Q: Is there any one particular puzzle or clue you’ve been proud of lately?

A: Yesterday I did a puzzle — it didn’t do very well on Buzzfeed, but I was very excited about it. It was from the perspective of Kanye West, so all the clues were in his voice, and some of the answers were related to him. I thought it was really fun and I thought people would like it more.

Q: Were you inspired by his new album?

A: And his tweets. He’s a celebrity who has a really distinct voice that people respond to and is easy to parody in text, not even speech, because his Twitter is so iconic.

Q: Where else are you getting inspiration from lately?

A: Buzzfeed has made their success on seeing what works and transferring that into other forms. So, [I’m] trolling the Buzzfeed page, looking for how a puzzle can be framed, but also I love weird pop culture words and slang. I’m trying to think of what was in the one today — GUY FIERI, SEXTAPE — I just like frank things that you would balk at and be like, “How is that in the crossword?” I think that’s a funny reaction. I like that crosswords have a reputation for being old and crusty and it gives me a lot of room to be like, “No, fuck you.”

Q: What’s the weirdest or worst reaction to the Buzzfeed crossword you’ve received? Or most memorable.

A: They’re really not very creative. They’re usually, like, “I hate this.” Or, they’ll [reference] a clue and say, “Seriously, Buzzfeed?” And a classic one they do for every Buzzfeed post, because a lot of the Buzzfeed posts seem casual and easy to do: “Someone’s getting paid for this at Buzzfeed? Wow.” And I’m like, “Yeah, someone is. It’s me. Just relax.”
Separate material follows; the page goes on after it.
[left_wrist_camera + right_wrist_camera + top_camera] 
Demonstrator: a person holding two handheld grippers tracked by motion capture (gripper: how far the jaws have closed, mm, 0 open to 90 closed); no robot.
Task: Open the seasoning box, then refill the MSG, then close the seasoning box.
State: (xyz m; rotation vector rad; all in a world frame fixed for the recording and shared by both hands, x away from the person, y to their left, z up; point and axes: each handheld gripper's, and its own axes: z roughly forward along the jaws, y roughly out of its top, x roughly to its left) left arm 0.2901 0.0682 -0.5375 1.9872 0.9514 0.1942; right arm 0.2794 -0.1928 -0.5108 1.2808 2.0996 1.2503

Q: Where do you see Buzzfeed Puzzles in a year? Or yourself in a year?

A: In a year, I see Buzzfeed Puzzles on every neon sign in Times Square. No one can really look up, everyone’s super invested in doing these puzzles, people are bumping into each other, I not only have one app but I have seven apps — one for every type of puzzle I can do. And myself? Kind of just King of Manhattan, I guess, in that world. I’m a humble man. But honestly, I have no fucking idea. One thing about post-grad is that you have to take it a day at a time, which I’m kind of enjoying.